Writing on behalf of all 12 local authorities in the region, Cllr Simon Henig, leader of Durham County Council and chair of the Association of North East Councils, is seeking an assurance that resources will be made available in the Local Government Financial Settlement, as local authorities consider their budgets for 2021/22 and medium-term financial plans.
In a letter to Robert Jenrick, the Secretary of State for Housing Communities and Local Government, Cllr Henig explains that keeping funding at its current levels will simply not cover the shortfalls faced due to ongoing pressures in social care, national living wage increases and other challenges caused by the pandemic.
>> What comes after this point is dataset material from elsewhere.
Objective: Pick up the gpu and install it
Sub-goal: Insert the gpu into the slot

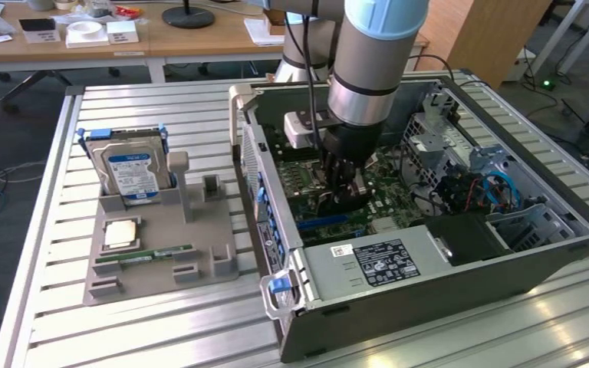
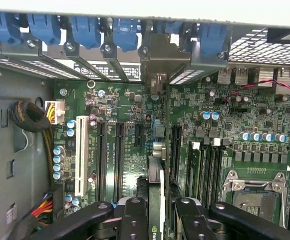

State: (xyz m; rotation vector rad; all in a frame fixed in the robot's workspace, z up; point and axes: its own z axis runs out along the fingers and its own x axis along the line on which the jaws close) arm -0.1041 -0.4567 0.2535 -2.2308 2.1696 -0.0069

He highlights how councils across the region have been working tirelessly to support communities and businesses during the outbreak, and says it is critical local authorities are not left in the position of having to cut budgets going forward.
Cllr Henig writes: “We need a settlement that does not require us to make cuts to services going forward and which allows us to concentrate on our response, and recovery from, coronavirus.”
In the letter, Cllr Henig sets out the key areas in which councils require support from the Government.
This includes certainty and the timing of the Local Government Finance Settlement, with leaders urging the minister for a long-term and sustainable package of support and for the details of this to be shared as soon as possible.
He ends the letter by emphasising the importance of extending the additional funding to cover the expenditure pressures and income loss caused by the outbreak into the next financial year.
Cllr Henig said: “This letter has been sent because all twelve North East councils agree that these issues need to be resolved urgently, and by mid-November at the latest, to allow us to plan our budgets.
“Our region has experienced years of historic underfunding and faces acute challenges in terms of health inequalities and unemployment following the decline of traditional industries.
“A large proportion of our workforce is also employed in the hospitality and service sectors and the impact of the pandemic has and continues to be a major issue that needs to be addressed.
“We are working hard to support our communities and businesses through this difficult time, while keeping ambitious plans to regenerate the region on track and developing new opportunities to safeguard and create jobs.
“To do this, we need assurances that our region will receive a fair and sustainable financial settlement that recognises the challenges we face.”